I hope yours turns out better than that - trouble is - I found the uncertainty every single day and night too hard to live with for very long - really negated the beneficial effect of having a pump in the first place for moi.


----------



## everydayupsanddowns (Oct 5, 2019)

I’m not sure we have many (any?) other members on the forum who use the MM670G. I know from others’ experiences I’ve read elsewhere that it *does* take time for the algorithm to learn and adapt to your own needs. 
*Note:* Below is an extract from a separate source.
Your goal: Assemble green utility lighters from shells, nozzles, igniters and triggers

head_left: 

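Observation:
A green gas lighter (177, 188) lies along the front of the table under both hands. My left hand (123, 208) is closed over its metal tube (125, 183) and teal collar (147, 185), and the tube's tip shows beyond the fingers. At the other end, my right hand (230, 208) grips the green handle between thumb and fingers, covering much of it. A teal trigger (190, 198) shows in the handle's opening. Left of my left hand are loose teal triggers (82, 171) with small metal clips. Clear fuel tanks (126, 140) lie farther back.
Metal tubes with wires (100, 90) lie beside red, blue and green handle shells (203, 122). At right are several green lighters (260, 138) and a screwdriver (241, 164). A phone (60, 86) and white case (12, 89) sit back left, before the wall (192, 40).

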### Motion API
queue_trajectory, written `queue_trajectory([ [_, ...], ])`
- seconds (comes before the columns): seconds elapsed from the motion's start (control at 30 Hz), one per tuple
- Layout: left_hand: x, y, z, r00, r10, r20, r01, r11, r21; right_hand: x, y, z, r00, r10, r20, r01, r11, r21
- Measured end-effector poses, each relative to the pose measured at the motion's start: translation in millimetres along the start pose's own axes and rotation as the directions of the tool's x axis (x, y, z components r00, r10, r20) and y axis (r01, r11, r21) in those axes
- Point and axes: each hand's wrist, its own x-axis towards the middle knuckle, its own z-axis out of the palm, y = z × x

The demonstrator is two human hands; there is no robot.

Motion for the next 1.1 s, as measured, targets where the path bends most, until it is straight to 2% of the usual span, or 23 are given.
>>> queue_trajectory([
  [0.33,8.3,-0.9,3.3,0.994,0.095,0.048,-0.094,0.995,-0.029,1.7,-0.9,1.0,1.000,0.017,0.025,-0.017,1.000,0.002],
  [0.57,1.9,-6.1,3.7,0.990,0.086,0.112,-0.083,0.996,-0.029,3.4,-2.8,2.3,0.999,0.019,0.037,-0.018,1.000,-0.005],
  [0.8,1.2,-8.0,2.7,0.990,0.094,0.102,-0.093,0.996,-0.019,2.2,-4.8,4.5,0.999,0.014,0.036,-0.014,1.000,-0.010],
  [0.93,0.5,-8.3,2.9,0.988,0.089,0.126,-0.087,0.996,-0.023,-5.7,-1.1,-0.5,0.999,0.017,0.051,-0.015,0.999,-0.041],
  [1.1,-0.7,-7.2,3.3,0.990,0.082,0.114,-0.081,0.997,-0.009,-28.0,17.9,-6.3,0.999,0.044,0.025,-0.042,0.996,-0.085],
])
A friend who has been in AM for a while says that while the % of time in range may not be as high as he can achieve on some days manually, it is more consistent with fewer days where it all goes wrong, and it takes much, much less mental effort and time.


----------



## everydayupsanddowns (Oct 5, 2019)

If you are on Facebook there is a good, well-moderated group with lots of people who have been on 670 for a while called something like ‘MM630 640 670 Insulin Pump Support Group Hints And Tips’ which might be worth joining?


----------



## Phil65 (Oct 5, 2019)

everydayupsanddowns said:


> I’m not sure we have many (any?) other members on the forum who use the MM670G. I know from others’ experiences I’ve read elsewhere that it *does* take time for the algorithm to learn and adapt to your own needs.
> 
> A friend who has been in AM for a while says that while the % of time in range may not be as high as he can achieve on some days manually, it is more consistent with fewer days where it all goes wrong, and it takes much, much less mental effort and time.


Thanks Mike,
I would be fascinated to hear views of other Med 670g users if there are any on here. I think after a couple of weeks the micro boluses will become more aggressive which should help! Overall I am really impressed with it, the cannulas are the best I have ever had, my main gripe is that the CGM as yet doesn't bluetooth to my Iphone like Dexcom G6 did, no biggy though and sure that it will happen in the not too distant future.


----------



## everydayupsanddowns (Oct 5, 2019)

Yes, Bluetooth connectivity with smartphones have been talked about for ages by Medtronic.  Their Guardian Connect (stand-alone) does it, but slightly infuriatingly their sensor augmented pumps haven’t had that capability as yet.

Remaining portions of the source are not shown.